ISP Recovers in 72 Hours After Leveling by Tornado
aldheorte writes "Amazing story of how an ISP in Jackson, TN, whose main facility was completely leveled by a tornado, recovered in 72 hours. The story is a great recounting of how they executed their disaster recovery plan, what they found they had left out of that plan, data recovery from destroyed hard drives, and perhaps the best argument ever for offsite backups. (Not affiliated with the ISP in question)"
Hopefully no one was hurt when the trailer park got levelled.
when Munchkins overrun the web now that this ISP got relocated by the twister.
"So, ah, your ISP here.. what's your uptime for the last year?"
"99.18% for our service, and 96.2% for our building."
And I'm sure every minute of those 72 hours was characterized by irate phone calls to tech support.
"Are you guys down again? You're down more than you're up! I'm going to find another service... etc..."
"Ma'am our facilities have been entirely leveled by a tornado, we'll be back up in 72 hours."
"72 HOURS?! I have photos of my grandchildren I have to mail! Worst ISP ever! Let me speak to your supervisor!"
"Ma'am our supervisor was also leveled by the tornado."
*click*
Not that I work tech support for an ISP and am bitter...
This is what happens when people make intelligent plans and the modify them as they see other plans work or fail. I'm glad to see that this was a work in progress rather than some arcane plan in a binder somewhere that no one ever looked at.

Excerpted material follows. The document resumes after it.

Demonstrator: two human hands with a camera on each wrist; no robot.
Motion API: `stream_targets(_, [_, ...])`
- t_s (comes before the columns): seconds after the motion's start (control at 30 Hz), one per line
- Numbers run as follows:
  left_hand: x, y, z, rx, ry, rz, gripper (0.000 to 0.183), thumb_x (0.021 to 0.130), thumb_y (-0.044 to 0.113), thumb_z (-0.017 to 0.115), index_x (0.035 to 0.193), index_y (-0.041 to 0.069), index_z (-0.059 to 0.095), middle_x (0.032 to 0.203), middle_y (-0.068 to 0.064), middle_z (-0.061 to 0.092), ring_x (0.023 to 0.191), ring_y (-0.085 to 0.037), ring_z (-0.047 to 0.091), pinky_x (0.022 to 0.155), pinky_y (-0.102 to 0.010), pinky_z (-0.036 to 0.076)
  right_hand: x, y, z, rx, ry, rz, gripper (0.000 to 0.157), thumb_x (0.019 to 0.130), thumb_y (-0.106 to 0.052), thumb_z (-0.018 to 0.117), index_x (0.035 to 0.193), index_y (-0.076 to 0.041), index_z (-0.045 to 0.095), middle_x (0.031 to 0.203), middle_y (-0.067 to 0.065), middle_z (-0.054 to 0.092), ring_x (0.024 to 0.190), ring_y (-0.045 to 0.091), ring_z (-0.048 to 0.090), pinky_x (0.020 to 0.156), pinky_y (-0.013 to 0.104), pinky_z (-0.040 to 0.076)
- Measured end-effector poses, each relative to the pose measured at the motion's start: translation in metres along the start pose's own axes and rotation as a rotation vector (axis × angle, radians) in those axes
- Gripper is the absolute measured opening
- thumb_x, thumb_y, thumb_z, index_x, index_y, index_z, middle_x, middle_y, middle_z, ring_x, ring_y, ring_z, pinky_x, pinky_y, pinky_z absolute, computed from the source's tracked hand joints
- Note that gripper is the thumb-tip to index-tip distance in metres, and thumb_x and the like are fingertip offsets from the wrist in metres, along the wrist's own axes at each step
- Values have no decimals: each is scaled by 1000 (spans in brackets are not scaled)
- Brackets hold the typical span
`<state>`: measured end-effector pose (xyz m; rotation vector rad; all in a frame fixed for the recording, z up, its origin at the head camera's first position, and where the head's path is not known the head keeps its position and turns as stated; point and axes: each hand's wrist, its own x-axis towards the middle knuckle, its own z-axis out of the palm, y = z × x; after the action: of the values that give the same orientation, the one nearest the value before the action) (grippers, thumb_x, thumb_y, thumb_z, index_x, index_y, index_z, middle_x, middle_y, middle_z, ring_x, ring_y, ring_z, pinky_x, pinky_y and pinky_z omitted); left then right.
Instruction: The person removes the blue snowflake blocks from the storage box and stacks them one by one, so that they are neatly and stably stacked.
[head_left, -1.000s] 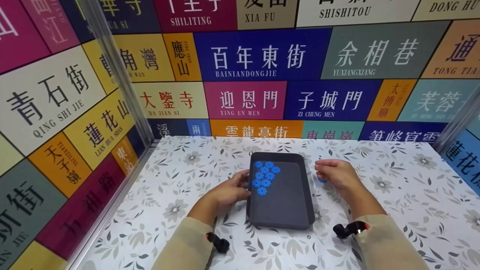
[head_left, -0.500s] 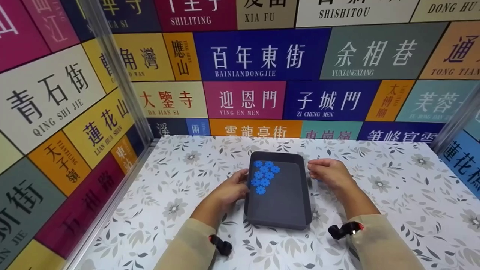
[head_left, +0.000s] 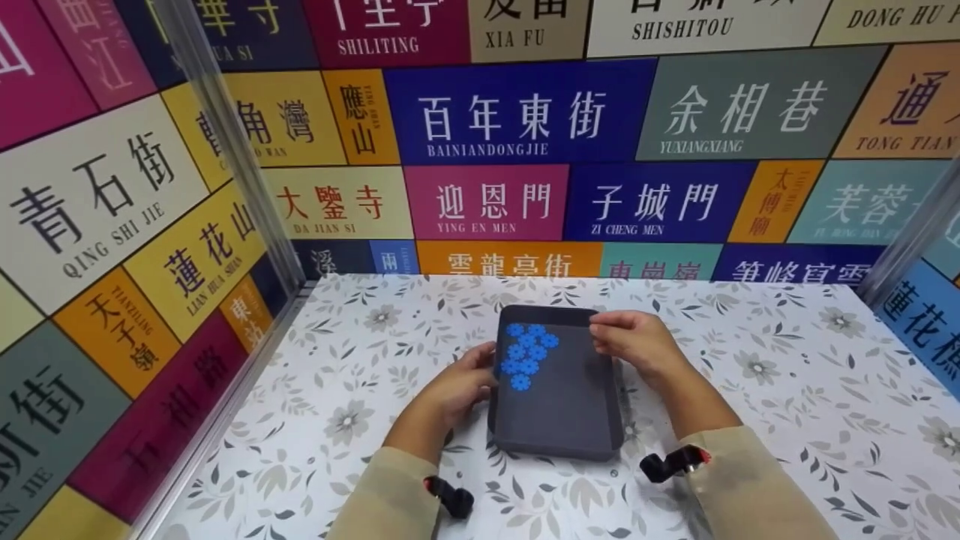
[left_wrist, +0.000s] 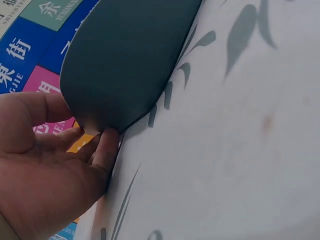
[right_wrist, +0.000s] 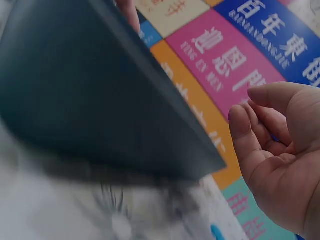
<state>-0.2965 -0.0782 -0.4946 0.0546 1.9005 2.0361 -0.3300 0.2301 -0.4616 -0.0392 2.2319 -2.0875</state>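
A dark grey tray lies on the table, with several blue flower-shaped pieces grouped at its far left. My left hand grips its left side; in the left wrist view the thumb meets the rim and a fingertip presses low on the outer wall. Over the tray's far right edge, my right hand has thumb and fingertips close together. I cannot tell whether a piece is between them. A blue object peeks in at the bottom of the right wrist view.
A white table with a grey leaf print carries the tray. Behind it stands a wall of coloured sign panels, with another panelled wall at the left. Black wrist cameras sit on both sleeves.
My right hand has moved left from beside the tray to over its far right edge. The left hand stays at the tray's left side, and the blue pieces inside keep their arrangement.
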Motion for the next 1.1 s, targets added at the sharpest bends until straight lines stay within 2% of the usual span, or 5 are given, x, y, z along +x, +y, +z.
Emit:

The Blaster Master Fighting for Truth, Justice, and Evil Pie since 1979
When your business gets pelted with the equivalent force of 100,000 elephants, you better have a friggin contingency plan.

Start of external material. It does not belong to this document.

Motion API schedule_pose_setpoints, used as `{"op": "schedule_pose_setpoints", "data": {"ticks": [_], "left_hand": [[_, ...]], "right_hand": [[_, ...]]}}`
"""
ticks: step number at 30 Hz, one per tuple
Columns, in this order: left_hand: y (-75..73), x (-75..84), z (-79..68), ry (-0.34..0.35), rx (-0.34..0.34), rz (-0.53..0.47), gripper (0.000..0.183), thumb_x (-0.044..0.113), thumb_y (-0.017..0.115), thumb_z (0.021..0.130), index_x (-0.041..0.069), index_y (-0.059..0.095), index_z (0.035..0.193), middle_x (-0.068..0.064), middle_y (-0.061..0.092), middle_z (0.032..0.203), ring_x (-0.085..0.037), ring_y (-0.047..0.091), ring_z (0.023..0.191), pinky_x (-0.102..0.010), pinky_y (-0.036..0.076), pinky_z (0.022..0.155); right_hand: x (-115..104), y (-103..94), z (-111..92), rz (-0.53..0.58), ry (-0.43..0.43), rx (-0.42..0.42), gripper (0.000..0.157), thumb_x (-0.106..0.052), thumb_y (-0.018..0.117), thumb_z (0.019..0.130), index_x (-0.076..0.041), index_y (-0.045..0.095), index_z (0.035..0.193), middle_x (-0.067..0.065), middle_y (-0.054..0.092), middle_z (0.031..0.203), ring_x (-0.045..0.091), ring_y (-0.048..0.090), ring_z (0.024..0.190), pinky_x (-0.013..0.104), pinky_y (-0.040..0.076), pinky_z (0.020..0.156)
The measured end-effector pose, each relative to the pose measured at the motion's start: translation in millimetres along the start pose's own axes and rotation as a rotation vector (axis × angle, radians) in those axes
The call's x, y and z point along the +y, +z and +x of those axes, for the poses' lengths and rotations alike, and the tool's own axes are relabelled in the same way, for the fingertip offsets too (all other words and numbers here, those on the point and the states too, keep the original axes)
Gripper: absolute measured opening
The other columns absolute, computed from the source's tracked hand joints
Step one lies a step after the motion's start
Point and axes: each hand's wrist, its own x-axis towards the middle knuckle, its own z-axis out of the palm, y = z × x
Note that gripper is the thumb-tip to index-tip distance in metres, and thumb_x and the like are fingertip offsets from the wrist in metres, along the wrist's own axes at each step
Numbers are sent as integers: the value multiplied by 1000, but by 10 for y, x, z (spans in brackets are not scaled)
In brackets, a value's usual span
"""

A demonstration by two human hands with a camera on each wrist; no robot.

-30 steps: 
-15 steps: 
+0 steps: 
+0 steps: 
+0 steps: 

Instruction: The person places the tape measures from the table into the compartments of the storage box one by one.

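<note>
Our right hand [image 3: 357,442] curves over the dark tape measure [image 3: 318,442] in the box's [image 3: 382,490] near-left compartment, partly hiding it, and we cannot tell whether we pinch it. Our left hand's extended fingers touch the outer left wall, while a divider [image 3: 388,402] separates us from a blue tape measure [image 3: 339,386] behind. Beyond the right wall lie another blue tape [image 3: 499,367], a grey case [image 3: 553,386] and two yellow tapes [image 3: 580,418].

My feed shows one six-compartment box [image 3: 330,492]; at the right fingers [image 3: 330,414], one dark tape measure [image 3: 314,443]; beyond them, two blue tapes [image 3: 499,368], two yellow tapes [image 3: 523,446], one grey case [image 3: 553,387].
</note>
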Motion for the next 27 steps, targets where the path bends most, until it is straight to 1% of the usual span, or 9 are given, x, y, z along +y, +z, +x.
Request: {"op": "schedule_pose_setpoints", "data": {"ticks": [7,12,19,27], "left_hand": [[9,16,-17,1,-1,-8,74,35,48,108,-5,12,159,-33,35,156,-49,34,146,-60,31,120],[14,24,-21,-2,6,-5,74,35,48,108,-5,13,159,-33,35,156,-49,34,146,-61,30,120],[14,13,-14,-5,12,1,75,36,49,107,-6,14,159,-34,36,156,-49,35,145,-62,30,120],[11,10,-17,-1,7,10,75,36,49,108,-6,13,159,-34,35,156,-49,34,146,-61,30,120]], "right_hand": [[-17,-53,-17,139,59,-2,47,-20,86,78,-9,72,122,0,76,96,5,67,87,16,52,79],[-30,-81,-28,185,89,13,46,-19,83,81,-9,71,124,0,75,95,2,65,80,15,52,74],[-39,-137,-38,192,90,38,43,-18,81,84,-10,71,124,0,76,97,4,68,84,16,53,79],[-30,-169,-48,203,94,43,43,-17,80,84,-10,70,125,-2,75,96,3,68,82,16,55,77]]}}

--"The perfect example of the man of action is the suicide." - William Carlos Williams
...is a good enough argument for off site backups. If you don't have them, your backup plan is not enough.
A Tornado huh?
Well that's what you casemodders get for installing twenty overpowered cooling fans in every one of your 1000 servers!
Slashdot Syndrome: the sudden, extreme urge to correct someone in order to validate one's self.
Let the OZ jokes flow:
"Bring me the router of the wicked switch of the Qwest!"
Although, I am starting to wonder. Has anyone checked to see if this ISP has a record of resisting RIAA subpeonas? Perhaps the RIAA levelled it after acquiring cloudbuster equipment.
Don't blame Durga. I voted for Centauri.
A couple of friends of mine were badly burned because the web hosting company they were using lost all their data (customer and their own) in one humungous crash, and didn't have any backups. They didn't even have a spare copy of their customer database, so they couldn't even contact their customers to tell them what was going on. Nor could they tell what customers they had and how much service they'd paid for, etc.
The next Cmdr Taco duplicate will be ready soon, but subscribers can beat the rush and see it early!
Those businesses should realize they need a backup/disaster plan as well, if they absolutely could not withstand a day of downtime.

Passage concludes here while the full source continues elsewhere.